▶ Exercise details
Transcribe all the data below exactly, leaving its pictures out.

▶ Raw data
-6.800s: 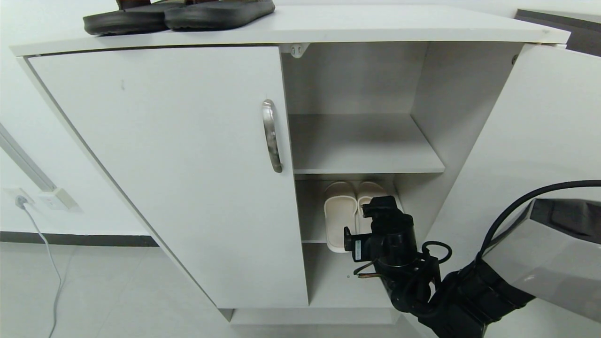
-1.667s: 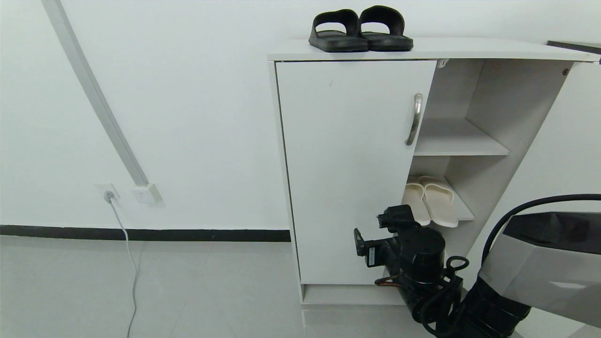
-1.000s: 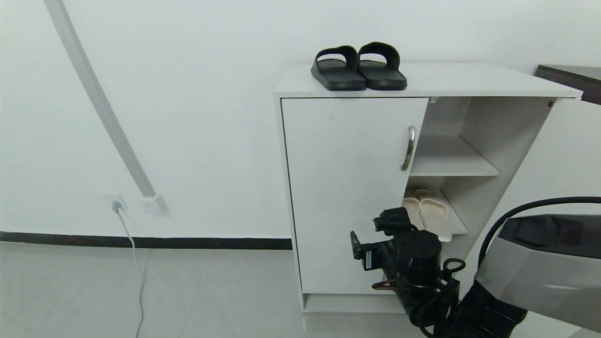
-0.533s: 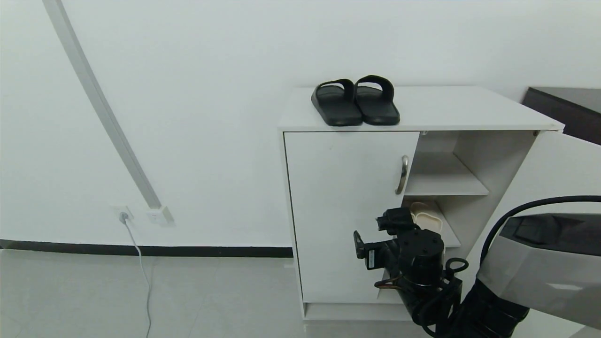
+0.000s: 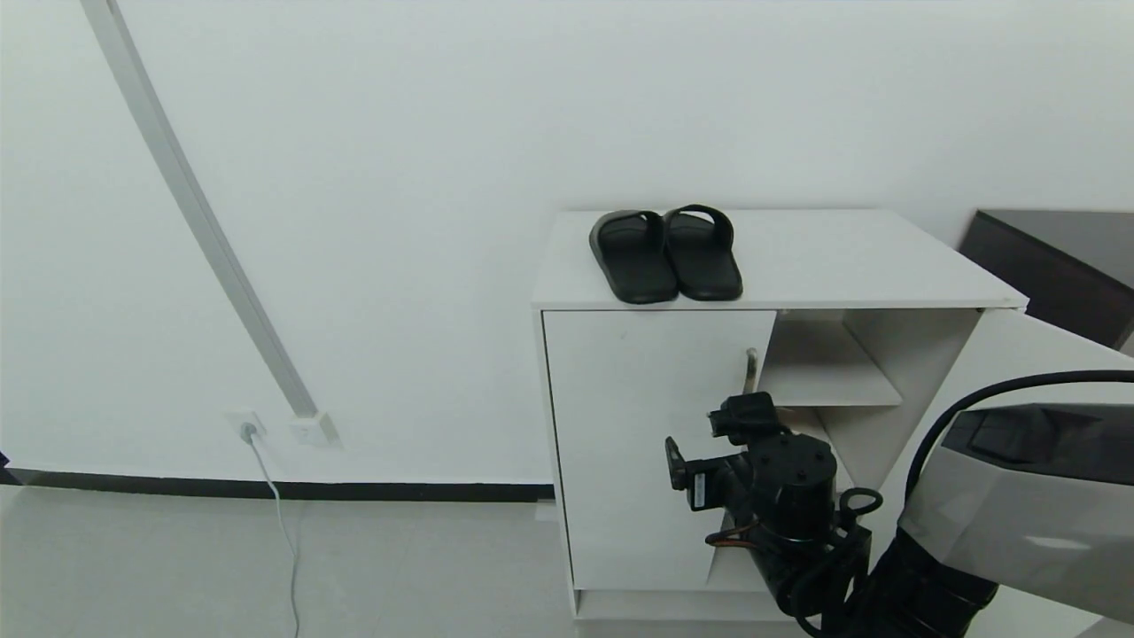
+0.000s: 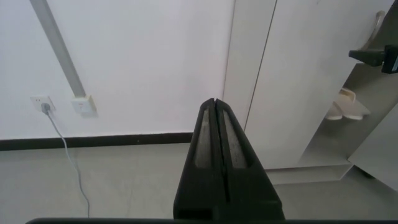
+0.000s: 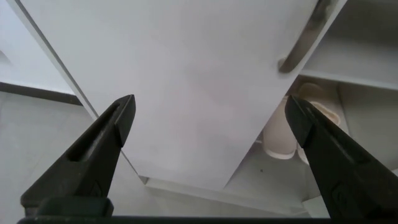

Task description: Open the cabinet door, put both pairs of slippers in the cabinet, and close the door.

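Cabinet [image 5: 824, 261] is in front of me. Nearest, my left end effector [image 6: 214, 112] has its fingers pressed together, and my right end effector [image 7: 209, 106] is spread wide apart before the closed left door [image 5: 638, 425]. Beyond, the right door [image 5: 1019, 354] stands open, with beige slippers [image 6: 348, 106] on a lower shelf inside. Black slippers [image 5: 666, 254] lie side by side on the cabinet's top.

Bright, flat, even light everywhere, no harsh glare. Soft shade inside the open cabinet [image 5: 824, 257] under its top; thin shadow under the black slippers [image 5: 666, 255]. Floor [image 5: 133, 567] has a mild sheen. The wall conduit [image 5: 205, 221] bows from wide-lens distortion.
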Controlling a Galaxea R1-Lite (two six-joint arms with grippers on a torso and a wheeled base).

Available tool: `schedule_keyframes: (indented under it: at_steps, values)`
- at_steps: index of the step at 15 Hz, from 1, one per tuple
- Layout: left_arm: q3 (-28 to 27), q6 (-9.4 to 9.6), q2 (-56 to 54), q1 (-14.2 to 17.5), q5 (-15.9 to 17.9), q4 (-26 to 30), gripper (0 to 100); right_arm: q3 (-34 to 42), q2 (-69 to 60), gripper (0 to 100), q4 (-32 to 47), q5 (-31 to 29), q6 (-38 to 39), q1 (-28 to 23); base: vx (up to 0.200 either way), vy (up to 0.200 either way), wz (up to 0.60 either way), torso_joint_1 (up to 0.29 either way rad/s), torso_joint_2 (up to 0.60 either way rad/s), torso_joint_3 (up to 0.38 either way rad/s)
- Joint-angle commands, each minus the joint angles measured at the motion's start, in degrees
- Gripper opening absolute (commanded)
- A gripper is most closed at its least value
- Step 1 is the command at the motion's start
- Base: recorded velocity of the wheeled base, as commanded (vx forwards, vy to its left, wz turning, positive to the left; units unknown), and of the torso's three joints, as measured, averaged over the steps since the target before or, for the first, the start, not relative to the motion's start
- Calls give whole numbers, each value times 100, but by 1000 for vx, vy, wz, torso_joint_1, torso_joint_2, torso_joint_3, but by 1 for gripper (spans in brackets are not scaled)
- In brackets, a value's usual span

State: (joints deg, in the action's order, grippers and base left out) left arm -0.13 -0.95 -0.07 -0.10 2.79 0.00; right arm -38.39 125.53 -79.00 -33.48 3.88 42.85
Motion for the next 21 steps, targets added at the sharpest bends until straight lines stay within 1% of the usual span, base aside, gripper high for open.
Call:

▶ Task response
-6.800s: 
-1.667s: 
-1.000s: 
-0.533s: 
+0.000s: 
+0.000s: 
+0.000s: 

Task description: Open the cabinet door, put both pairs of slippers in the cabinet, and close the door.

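Cabinet [image 5: 824, 261] is in front of me. Nearest, my left end effector [image 6: 214, 112] has its fingers pressed together, and my right end effector [image 7: 209, 106] is spread wide apart before the closed left door [image 5: 638, 425]. Beyond, the right door [image 5: 1019, 354] stands open, with beige slippers [image 6: 348, 106] on a lower shelf inside. Black slippers [image 5: 666, 254] lie side by side on the cabinet's top.

Bright, flat, even light everywhere, no harsh glare. Soft shade inside the open cabinet [image 5: 824, 257] under its top; thin shadow under the black slippers [image 5: 666, 255]. Floor [image 5: 133, 567] has a mild sheen. The wall conduit [image 5: 205, 221] bows from wide-lens distortion.
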Controlling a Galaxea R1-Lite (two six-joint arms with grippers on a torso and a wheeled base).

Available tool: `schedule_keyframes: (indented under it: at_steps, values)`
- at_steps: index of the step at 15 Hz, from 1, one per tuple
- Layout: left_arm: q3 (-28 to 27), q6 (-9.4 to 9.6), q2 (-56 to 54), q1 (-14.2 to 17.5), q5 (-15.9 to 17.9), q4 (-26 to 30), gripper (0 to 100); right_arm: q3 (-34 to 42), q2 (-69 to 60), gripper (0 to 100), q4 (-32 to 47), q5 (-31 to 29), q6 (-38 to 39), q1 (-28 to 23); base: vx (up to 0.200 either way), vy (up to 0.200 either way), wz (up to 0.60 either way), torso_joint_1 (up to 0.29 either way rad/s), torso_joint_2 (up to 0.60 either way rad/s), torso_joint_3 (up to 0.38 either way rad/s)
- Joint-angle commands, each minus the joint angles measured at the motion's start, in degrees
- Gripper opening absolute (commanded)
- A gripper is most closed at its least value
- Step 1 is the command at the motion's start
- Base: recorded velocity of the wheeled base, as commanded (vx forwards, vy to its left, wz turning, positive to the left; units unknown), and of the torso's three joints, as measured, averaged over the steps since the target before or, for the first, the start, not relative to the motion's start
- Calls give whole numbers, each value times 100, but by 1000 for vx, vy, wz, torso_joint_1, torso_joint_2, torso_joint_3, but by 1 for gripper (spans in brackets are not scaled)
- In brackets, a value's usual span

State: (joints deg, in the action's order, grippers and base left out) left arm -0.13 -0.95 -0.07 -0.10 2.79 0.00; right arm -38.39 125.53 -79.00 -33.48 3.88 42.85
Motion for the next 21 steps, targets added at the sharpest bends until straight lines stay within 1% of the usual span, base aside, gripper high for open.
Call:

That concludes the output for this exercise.